JJ: Right, it would be the same thing on a fretless bass, it would have to be perfectly arched, and your fingers would have to be in the perfect spot. He just went for it. Then he did the thing with putting polyurethane and epoxy coating on the neck after filing it down to help spaces. He was on it!

AAJ: I wonder if you agree with this, but this idea of overcoming the frets is something important that he shared with Duane. Jaco filed his down, and Duane did it with his slide.

JJ: Hey, that's right! Great analogy. I never thought of it like that, but the slide does give it that bending quality that gets beyond the static note.

AAJ: And, like Jaco, he took the instrument to a new place. He started out in the Elmore James tradition, but when you listen to things he did, like on "Mountain Jam," he used the guitar like a horn and took it to a whole new place.

JJ: It's what made him unique, he went beyond the confines of the stereotypes of what the instrument was, just like what Jaco did with the bass.

AAJ: You know, from reading about Jaco, you get the impression that by the '80s he was kind of out of it, and wild. But on the video you did together he seemed so lucid, and grounded, and funny. So the black-and- white biographical sketches of him that portray him as flipped-out in the '80s aren't necessarily true?

JJ: There might have been some episodes and some events, and he was going through some stuff. But the music was very grounding to him. It gave him a focus, and this video was something he wanted to do, and he didn't want to do it without me, and he stuck to his word.

So what you saw on that video was someone on the job, some of the stuff what was said about him was probably true, and some was probably blown out of proportion. But a lot of things were true that his family and I knew about. He had lost his wife Ingrid, who I believe just passed away this year. But for that video he was grounded.

AAJ: So you guys saw each other regularly during the '80s?

JJ: Yes, but it was generally something to do with this project or some other educational project—teaching and clinics. I might come and hang out with him at a session. He put a band together, but it didn't work out, and that's when I knew things were really getting bad for him. At that time he wasn't getting the respect he should have received from his fellow musicians.

He took a job he probably shouldn't have taken, and when you take those kinds of jobs it rarely works out well. But he took it for the money. Over the time we had been planning this he'd gone through a lot, he'd broken his arm in Europe and it was tough, but he manned-up when we did the video. He showed up early, and we left early. We were there at 8:30 and left an hour and a half early at 3:30—it was scheduled to go from nine to five.

AAJ: Your conversation with Jaco for his Modern Electric Bass video is a great piece of history, a treasure for bass fans, and of course a must for modern electric bass players. You must be pretty proud of that achievement.

JJ: I wanted to promote his music and preserve his legacy, and you know, within the year he was gone. Of course I was shocked, but somehow not surprised. We did that video before we had signed a contract, so the publishers wanted to pay us royalties once a year, and through my work with B.B. King I knew the difference between getting paid quarterly as opposed to semi-annually.

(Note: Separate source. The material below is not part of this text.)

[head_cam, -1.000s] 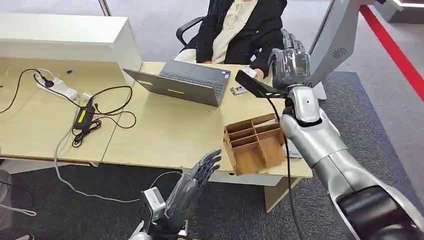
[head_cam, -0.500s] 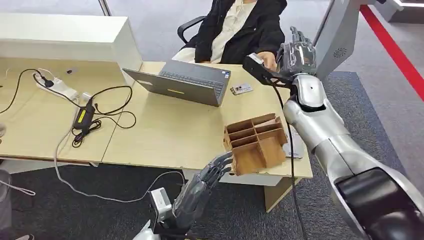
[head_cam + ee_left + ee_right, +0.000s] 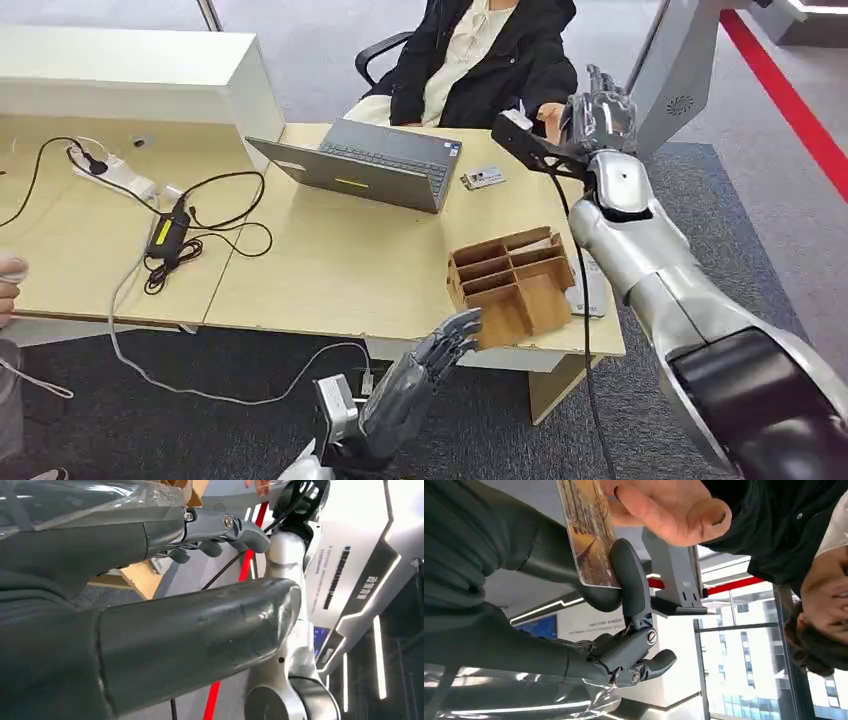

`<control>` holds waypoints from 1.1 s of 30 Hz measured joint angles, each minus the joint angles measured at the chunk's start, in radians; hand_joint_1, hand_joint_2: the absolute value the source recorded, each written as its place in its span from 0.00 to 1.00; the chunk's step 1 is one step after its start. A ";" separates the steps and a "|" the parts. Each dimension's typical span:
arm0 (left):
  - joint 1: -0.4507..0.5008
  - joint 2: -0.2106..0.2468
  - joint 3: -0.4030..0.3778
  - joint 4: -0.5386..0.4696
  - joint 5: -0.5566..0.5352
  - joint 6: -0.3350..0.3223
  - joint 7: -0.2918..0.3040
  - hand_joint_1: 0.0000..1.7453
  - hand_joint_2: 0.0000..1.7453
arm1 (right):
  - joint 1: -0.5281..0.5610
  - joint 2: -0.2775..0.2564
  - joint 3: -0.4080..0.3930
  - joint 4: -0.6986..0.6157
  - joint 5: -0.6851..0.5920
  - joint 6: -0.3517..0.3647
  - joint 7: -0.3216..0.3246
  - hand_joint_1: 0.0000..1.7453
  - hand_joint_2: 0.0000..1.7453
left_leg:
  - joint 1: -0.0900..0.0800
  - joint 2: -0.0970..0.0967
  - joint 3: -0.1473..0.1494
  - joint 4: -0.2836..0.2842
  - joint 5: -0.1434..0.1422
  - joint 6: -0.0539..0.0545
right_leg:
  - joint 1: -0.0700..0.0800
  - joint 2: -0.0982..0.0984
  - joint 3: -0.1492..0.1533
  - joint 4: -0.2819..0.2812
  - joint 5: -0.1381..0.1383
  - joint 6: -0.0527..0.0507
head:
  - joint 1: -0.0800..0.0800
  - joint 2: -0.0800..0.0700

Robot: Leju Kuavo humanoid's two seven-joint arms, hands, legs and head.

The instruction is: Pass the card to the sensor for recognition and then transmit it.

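Pinching one card [image 3: 589,535], right hand [image 3: 598,108]; person's hand [image 3: 659,505] touching; left hand [image 3: 440,350] empty, spread.

From my station I see an open grey laptop [image 3: 385,160] on the wooden worktop [image 3: 330,265], a wooden compartment box [image 3: 510,287] near its front edge, and a white power strip [image 3: 118,176] with black cables [image 3: 215,215] far left.

Even, bright indoor light; wrist views glare at windows, perhaps slightly blurred.
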 joint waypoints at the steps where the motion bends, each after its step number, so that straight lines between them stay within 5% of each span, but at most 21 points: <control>1: -0.001 -0.001 0.000 0.003 0.000 0.000 0.000 0.00 0.00 | 0.001 0.001 0.000 0.005 -0.001 0.000 0.000 1.00 1.00 | 0.000 0.000 0.000 0.000 0.000 0.000 | 0.000 0.000 0.000 0.000 0.000 0.000 | 0.000 0.000; 4: -0.003 -0.005 -0.001 0.013 0.005 0.000 -0.004 0.00 0.00 | 0.004 0.004 0.002 0.017 -0.004 0.001 -0.002 1.00 1.00 | 0.000 0.000 0.000 0.000 0.000 0.000 | 0.000 0.000 0.000 0.000 0.000 0.000 | 0.000 0.000; 6: -0.004 -0.009 -0.001 0.019 0.006 0.000 -0.006 0.00 0.00 | 0.007 0.008 0.004 0.026 -0.005 0.001 -0.003 0.85 1.00 | 0.000 0.000 0.000 0.000 0.000 0.000 | 0.000 0.000 0.000 0.000 0.000 0.000 | 0.000 0.000; 13: -0.013 -0.014 -0.001 0.040 0.014 0.000 -0.013 0.00 0.00 | 0.011 0.017 0.006 0.054 -0.019 -0.003 -0.010 0.90 1.00 | 0.000 0.000 0.000 0.000 0.000 0.000 | 0.000 0.000 0.000 0.000 0.000 0.000 | 0.000 0.000; 14: -0.014 -0.015 -0.001 0.042 0.015 0.000 -0.013 0.00 0.00 | 0.012 0.017 0.006 0.057 -0.019 -0.004 -0.010 0.84 1.00 | 0.000 0.000 0.000 0.000 0.000 0.000 | 0.000 0.000 0.000 0.000 0.000 0.000 | 0.000 0.000; 15: -0.014 -0.016 -0.001 0.044 0.015 0.000 -0.013 0.00 0.00 | 0.012 0.017 0.006 0.060 -0.019 -0.004 -0.010 0.44 1.00 | 0.000 0.000 0.000 0.000 0.000 0.000 | 0.000 0.000 0.000 0.000 0.000 0.000 | 0.000 0.000; 16: -0.016 -0.016 -0.002 0.048 0.015 0.000 -0.014 0.00 0.00 | 0.012 0.018 0.006 0.066 -0.019 -0.005 -0.011 0.31 1.00 | 0.000 0.000 0.000 0.000 0.000 0.000 | 0.000 0.000 0.000 0.000 0.000 0.000 | 0.000 0.000; 17: -0.018 -0.016 -0.003 0.051 0.015 0.000 -0.014 0.00 0.00 | 0.012 0.018 0.006 0.069 -0.019 -0.005 -0.012 0.00 1.00 | 0.000 0.000 0.000 0.000 0.000 0.000 | 0.000 0.000 0.000 0.000 0.000 0.000 | 0.000 0.000; 27: -0.020 -0.018 -0.012 0.064 0.024 0.016 -0.026 0.00 0.00 | 0.018 0.026 0.006 0.092 -0.029 -0.033 -0.024 0.00 1.00 | 0.000 0.000 0.000 0.000 0.000 0.000 | 0.000 0.000 0.000 0.000 0.000 0.000 | 0.000 0.000; 33: -0.020 -0.023 -0.013 0.069 -0.001 0.039 -0.031 0.00 0.00 | 0.016 0.034 0.000 0.092 -0.130 -0.114 -0.115 0.00 1.00 | 0.000 0.000 0.000 0.000 0.000 0.000 | 0.000 0.000 0.000 0.000 0.000 0.000 | 0.000 0.000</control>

And I remember telling them, one of us could die between payments. Then that's exactly what happened.

Jaco was asking for money between payments, and was in jail, and got bailed out. But I believe if he had gotten his payment quarterly and hadn't needed the money, I don't think he would have gotten killed.

AAJ: The interview on the video, that's really difficult what you did, but you made it look so natural. How did you do that, was someone holding up cue-cards or something?

JJ: Well first of all, we'd been working on that for three or four years. From the time we met we'd decided that we were going to do something. We were doing some teaching together and had that going on. So in a sense I was prepared, but I didn't know when it was going to happen. So when it finally took shape, I found out two days prior to the taping. So the night before I wrote down 20 questions, so you might notice me looking at a yellow pad.

AAJ: No I didn't notice that. Because I interview people I was really impressed, and I appreciate how difficult that was.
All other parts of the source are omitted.